All of the above-identified publications teach differentiation of MSCs by use of a cardiomyogenic differentiation medium, which is a combination of several agents including hormones (e.g., insulin); growth factors (e.g., bFGF and IGF); serum and other agents such as immuno-suppressing agent (e.g., dexamethasone and LIF) and vitamin (e.g., ascorbic acid). There is also a publication that teaches the use of a more simplified cardiomyogenic differentiation medium, however, this differentiation medium was used to differentiate embryonic stem cells (ESCs), instead of bone marrow mesenchymal stem cells. For example, Takahashi et al (Takahashi et al., (2003) Circulation, 107:1912-1916) disclosed the induction of differentiation of ESCs into cardiomyocytes by 0.01 mM ascorbic acid (see FIG. 2 of Takahashi et al), and this effect of ascorbic acid is not mimicked by the other antioxidants such as N-acetylcysteine, Tiron or vitamin E (see FIG. 5 of Takahashi et al). However, the role of ascorbic acid in induction of cardiac differentiation of ESCs is still controversial. Another publication, WO 2005/065354, disclosed the use of a defined medium in maintaining the undifferentiated growth of human ESCs, said medium comprises sufficient amounts of bFGF, insulin, and ascorbic acid (see claim 1 of '354 patent). Example 8 of '354 patent, which is directed to a method of inducing cardia differentiation, was accomplished by culturing the undifferentiated human ESCs in a standard differentiation media consisting of KO-DMEM (80%), defined FBS (20%), L-glutamine (2 mM), MEM nonessential amino acids (1×) and β-mercaptoethanol (100 μM); and beating cardiomyocytes were observed in about 1 week, increased in numbers with time, and retained contractility for over two months. In other words, Example 8 of '354 patent implicates that the induction of human ESCs into cardiomyocytes may be achieved in the absence of ascorbic acid.

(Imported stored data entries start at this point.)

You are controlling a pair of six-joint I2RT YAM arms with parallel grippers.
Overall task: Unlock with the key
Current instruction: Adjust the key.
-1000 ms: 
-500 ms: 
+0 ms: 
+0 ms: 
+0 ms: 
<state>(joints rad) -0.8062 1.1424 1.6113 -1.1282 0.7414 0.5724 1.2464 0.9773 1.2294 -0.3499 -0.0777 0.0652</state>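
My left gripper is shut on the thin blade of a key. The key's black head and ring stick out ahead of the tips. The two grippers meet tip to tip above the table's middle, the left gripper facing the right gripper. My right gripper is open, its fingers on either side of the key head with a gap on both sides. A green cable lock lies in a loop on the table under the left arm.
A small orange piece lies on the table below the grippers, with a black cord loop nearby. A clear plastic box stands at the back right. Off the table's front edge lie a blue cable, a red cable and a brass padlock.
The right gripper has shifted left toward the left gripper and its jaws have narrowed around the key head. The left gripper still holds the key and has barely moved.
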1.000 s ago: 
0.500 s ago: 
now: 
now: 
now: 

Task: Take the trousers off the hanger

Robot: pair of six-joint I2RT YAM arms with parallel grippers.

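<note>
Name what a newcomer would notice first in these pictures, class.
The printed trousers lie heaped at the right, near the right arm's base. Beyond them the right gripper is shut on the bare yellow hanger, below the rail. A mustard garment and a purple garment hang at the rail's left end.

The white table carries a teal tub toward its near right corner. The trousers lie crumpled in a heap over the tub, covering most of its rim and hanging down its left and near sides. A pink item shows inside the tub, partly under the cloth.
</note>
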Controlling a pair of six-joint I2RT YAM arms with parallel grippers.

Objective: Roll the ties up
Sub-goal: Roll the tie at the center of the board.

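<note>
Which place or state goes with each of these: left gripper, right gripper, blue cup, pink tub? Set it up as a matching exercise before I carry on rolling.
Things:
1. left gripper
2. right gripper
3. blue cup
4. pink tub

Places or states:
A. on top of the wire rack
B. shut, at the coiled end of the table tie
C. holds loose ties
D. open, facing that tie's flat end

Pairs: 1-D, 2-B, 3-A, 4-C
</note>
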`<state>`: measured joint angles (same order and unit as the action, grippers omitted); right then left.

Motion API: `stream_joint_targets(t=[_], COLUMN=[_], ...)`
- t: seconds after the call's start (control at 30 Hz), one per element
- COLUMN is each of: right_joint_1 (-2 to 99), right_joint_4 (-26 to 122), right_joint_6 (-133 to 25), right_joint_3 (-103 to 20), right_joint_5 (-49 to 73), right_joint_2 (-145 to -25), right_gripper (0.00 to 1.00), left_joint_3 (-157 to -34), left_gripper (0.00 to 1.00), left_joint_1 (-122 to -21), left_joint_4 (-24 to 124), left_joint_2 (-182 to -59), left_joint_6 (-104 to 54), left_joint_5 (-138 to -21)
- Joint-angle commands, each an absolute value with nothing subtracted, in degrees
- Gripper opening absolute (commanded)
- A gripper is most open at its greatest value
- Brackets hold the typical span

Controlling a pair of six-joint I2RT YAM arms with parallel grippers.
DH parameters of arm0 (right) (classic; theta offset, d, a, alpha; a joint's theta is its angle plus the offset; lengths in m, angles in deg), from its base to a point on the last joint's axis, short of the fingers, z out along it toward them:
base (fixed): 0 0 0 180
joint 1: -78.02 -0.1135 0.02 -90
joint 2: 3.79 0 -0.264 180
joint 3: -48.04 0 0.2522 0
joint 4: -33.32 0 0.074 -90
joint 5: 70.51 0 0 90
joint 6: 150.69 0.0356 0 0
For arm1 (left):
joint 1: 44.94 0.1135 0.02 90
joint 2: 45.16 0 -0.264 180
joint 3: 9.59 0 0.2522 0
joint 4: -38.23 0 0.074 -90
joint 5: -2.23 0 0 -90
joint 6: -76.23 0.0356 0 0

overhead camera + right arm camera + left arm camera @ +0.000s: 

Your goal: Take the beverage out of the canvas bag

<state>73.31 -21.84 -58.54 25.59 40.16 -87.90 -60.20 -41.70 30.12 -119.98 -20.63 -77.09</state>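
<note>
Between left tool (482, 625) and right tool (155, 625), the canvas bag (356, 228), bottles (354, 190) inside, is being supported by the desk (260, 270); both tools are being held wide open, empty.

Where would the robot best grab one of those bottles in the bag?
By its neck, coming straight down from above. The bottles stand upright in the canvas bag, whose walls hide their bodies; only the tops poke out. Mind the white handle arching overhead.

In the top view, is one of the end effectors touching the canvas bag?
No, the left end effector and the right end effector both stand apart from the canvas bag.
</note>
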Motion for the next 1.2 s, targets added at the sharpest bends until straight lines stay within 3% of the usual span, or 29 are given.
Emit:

In view of the above, to date, there isn't any publication discloses the use of ascorbic acid in induction of differentiation of bone marrow mesenchymal stem cells into cardiomyocytes, and there exists in this art a need of an improved method of producing cardiomyocytes from bone marrow mesenchymal stem cells, such method is simple to use and with high producing rate that large amount of differentiated cardiomyocytes may be obtained in a relatively short period of time to ensure a successful cell-based therapy.